Our attempt to copy a sizable Oracle table using Trino didn’t go as planned due to encountering an ‘Insufficient Resources’ error. On other occasions the worker pods crashed without a single warning. I blame these to not understanding the concept of limits in Trino, which I understood more after reading the ebook "Trino the Definitive Guide". So there are concept of System memory and User memory, and the limits being set by default in config.properties file is only the user part. When the system memory part is larger than the pods memory limit, the pod crashed (imagine, having set memory limit to 6GB, Trino's limit of 2GB not exceeded, yet the pod crashed silently).

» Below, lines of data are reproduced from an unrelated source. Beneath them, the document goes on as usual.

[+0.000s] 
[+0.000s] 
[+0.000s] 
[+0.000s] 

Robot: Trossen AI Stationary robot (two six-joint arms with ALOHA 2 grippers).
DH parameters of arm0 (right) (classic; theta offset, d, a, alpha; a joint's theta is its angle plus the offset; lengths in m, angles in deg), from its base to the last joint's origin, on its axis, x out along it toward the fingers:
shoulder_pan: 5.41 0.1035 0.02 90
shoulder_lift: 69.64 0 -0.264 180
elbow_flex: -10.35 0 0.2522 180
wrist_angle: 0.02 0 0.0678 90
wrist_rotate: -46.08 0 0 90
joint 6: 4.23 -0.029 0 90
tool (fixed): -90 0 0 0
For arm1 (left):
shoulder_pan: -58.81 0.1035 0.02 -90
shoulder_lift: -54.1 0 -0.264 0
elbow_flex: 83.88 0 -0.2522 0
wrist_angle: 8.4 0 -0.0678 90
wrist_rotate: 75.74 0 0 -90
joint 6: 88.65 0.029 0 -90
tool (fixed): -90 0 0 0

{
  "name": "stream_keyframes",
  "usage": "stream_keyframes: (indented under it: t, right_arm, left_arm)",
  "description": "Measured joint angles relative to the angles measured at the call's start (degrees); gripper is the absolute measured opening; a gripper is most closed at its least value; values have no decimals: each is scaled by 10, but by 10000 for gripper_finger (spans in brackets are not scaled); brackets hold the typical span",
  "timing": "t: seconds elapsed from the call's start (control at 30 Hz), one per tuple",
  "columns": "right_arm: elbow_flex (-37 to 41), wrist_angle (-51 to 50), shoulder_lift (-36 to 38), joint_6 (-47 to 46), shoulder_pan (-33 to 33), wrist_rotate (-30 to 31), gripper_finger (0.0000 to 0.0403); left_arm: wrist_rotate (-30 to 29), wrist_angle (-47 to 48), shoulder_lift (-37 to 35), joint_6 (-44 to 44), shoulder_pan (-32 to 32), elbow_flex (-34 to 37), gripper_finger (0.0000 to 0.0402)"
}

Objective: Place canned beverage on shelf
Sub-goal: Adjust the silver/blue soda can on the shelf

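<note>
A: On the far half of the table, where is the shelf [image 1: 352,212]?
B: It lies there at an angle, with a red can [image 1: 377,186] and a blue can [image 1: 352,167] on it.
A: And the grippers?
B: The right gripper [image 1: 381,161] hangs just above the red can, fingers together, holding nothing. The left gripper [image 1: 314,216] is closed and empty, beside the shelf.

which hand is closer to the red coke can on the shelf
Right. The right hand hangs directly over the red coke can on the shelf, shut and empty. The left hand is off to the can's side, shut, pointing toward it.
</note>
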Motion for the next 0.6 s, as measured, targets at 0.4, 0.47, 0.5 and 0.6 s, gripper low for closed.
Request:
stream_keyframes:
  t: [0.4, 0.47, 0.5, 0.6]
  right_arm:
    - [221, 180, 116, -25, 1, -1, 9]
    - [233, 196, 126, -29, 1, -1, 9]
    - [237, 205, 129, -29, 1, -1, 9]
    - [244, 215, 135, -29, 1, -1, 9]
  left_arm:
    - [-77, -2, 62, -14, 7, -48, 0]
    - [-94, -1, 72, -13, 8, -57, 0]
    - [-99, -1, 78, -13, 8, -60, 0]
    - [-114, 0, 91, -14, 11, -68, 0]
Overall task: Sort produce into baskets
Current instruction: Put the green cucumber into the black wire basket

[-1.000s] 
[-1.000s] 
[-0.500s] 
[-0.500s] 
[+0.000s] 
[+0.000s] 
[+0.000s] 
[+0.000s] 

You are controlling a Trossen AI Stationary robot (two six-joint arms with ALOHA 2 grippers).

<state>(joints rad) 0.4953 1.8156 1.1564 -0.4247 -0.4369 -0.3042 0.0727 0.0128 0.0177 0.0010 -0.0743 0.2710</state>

Ok, we need to have some results, so here it is the result of copying part of the table (only 3 financial periods / 3 month of data and only 1/5 portion of customers) :

Partitioning : none

Running time : 4.89 minutes, Elapsed 2.79 minutes

Rows / s : 29.8 K

Row : 4.99 million

Logical Written data : 8.52 GB

Physical Written data : 291 MB

Peak Memory : Stage 1 : 792 MB

Cumulative Memory : Stage 1 : 78.9 GB.

Average speed : 14,9 K row / s

Yes, the cumulative memory is 78.9 GB for logical data of 8.52 GB.

When I use partitioning and bucketing altogether, the process failed :

Partitioning : financial period and bucket from customer ids(50 buckets)

Running time : 3.06 minutes , Elapsed : 44.81s

Rows / s : 56.4 K

Row : only 2.49 M before error

Logical written data : 4.25 GB

Physical written data : 3.85 GB

Peak memory: Stage 1: 5.69 GB

Cumulative Memory : Stage 1 : 112 GB.

With the Hive destination (ORC format) and not using Iceberg :

Partitioning : financial period and bucket from customer ids(50 buckets)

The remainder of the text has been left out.